**Problem requirements:**
For the records that follow, please set down exactly the lines between the one holding "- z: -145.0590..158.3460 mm" and the one holding "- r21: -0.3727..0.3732", inclusive, and only those.

Collected data:
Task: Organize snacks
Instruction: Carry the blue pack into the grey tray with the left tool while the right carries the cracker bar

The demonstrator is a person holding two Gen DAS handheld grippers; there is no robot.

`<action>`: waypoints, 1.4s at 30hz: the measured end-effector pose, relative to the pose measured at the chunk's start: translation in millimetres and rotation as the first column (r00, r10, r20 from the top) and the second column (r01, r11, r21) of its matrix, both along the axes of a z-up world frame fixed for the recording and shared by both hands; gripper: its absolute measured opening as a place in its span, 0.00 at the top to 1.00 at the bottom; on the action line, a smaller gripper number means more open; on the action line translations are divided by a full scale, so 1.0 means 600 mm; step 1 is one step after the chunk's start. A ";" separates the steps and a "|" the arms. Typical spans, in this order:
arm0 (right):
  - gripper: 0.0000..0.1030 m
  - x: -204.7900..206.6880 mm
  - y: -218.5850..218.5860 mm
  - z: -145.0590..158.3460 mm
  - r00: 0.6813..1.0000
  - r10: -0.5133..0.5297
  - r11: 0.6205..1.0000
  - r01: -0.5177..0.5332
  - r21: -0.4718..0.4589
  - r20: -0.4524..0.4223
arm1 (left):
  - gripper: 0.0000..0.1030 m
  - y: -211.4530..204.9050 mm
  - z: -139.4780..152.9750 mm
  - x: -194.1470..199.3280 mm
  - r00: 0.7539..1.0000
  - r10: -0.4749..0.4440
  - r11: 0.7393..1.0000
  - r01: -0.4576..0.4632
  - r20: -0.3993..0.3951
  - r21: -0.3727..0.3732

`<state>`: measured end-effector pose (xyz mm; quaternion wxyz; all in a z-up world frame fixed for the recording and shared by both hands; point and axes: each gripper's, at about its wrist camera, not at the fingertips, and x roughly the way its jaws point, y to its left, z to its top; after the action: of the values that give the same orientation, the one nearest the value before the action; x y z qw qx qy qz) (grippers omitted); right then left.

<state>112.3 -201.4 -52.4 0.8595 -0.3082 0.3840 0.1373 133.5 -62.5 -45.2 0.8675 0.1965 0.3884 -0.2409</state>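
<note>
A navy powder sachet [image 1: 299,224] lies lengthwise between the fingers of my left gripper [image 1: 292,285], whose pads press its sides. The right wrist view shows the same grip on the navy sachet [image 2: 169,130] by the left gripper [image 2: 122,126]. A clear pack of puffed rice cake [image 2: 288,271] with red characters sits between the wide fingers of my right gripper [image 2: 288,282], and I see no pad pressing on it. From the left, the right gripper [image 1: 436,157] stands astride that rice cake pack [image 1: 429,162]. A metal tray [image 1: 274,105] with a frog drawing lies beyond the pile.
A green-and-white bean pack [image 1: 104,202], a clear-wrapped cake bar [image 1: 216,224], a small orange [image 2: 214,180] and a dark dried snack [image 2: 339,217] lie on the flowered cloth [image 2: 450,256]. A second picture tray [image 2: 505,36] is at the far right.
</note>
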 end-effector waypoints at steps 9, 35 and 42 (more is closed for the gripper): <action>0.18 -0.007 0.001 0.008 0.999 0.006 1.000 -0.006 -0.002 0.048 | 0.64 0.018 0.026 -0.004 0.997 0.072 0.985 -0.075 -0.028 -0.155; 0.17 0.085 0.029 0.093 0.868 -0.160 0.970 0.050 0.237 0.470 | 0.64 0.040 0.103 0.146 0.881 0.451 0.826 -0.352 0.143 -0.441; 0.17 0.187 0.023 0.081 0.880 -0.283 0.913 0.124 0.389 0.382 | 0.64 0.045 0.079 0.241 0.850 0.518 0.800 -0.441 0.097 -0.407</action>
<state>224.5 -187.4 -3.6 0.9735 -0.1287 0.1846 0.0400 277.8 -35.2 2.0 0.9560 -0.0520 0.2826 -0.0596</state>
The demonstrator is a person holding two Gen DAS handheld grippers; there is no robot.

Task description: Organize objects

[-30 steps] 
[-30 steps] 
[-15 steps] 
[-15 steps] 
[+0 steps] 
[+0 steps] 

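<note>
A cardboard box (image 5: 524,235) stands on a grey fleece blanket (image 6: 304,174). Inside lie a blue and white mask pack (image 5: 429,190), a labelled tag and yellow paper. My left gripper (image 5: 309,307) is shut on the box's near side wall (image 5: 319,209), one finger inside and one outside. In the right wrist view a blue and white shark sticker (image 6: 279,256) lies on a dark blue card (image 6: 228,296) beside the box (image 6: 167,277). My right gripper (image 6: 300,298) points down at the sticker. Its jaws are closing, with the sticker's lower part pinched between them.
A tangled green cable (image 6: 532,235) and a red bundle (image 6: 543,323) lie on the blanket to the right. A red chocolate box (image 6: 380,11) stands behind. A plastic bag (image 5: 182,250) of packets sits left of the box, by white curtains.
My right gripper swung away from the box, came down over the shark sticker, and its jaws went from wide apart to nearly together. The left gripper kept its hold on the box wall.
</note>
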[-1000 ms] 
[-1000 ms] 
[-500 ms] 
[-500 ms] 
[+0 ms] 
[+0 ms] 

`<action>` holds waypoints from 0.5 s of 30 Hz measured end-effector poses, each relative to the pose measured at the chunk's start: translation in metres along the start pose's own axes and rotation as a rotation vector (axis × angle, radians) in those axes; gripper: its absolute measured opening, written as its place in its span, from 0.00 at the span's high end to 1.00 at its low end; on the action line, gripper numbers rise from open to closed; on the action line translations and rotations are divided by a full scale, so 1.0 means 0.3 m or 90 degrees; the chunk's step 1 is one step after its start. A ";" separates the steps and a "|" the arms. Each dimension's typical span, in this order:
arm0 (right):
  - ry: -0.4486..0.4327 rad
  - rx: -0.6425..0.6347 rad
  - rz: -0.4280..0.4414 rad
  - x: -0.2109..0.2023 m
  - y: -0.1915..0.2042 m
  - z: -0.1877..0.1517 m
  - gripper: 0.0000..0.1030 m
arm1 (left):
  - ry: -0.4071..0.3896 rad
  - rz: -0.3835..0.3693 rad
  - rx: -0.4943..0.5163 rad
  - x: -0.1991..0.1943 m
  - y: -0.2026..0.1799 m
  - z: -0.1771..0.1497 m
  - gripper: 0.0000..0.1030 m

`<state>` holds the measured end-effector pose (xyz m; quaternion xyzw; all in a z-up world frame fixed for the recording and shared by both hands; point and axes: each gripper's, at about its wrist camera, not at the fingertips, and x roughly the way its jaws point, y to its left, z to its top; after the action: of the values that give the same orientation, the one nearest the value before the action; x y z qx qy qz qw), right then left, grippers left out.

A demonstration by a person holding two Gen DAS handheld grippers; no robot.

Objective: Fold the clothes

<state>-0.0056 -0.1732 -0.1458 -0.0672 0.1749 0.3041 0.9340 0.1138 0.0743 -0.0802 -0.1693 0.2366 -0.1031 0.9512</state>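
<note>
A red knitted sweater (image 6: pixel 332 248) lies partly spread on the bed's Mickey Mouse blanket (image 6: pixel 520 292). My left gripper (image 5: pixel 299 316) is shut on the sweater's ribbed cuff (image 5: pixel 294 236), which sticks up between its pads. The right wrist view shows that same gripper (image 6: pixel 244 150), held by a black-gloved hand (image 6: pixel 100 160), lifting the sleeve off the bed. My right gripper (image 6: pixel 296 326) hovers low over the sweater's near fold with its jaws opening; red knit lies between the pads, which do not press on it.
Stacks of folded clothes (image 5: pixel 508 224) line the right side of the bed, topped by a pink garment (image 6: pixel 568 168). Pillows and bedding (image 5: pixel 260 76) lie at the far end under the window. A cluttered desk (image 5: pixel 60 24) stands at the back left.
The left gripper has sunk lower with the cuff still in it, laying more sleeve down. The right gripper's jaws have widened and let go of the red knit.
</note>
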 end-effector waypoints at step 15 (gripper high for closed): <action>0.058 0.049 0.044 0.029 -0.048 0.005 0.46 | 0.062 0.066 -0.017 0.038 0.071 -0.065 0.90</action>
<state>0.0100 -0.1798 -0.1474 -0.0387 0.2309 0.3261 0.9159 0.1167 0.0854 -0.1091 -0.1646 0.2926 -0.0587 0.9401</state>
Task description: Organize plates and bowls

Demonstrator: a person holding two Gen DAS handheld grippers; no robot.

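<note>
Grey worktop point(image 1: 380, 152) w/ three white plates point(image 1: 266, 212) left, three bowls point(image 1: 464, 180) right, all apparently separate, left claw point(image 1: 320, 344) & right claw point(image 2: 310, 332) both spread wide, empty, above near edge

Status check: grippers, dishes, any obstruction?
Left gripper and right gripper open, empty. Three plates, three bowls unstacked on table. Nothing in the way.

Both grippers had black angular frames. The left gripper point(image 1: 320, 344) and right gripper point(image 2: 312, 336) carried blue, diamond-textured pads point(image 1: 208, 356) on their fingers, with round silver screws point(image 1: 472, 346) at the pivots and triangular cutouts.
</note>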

**Answer space:**
  - z: -145.0590..158.3460 mm
  - r00: 0.6813..1.0000
  - r10: -0.5133..0.5297
  - r11: 0.6205..1.0000
  - r01: -0.5177..0.5332
  - r21: -0.4718..0.4589
  - r20: -0.4524..0.4223
arm1 (left):
  - gripper: 0.0000..0.1030 m
  - y: -211.4530..204.9050 mm
  - z: -139.4780..152.9750 mm
  - x: -194.1470..199.3280 mm
  - r00: 0.7539..1.0000
  - r10: -0.4749..0.4440
  - r11: 0.7393..1.0000
  - r01: -0.4576..0.4632
  - r20: -0.3993..0.3951
  - r21: -0.3727..0.3732

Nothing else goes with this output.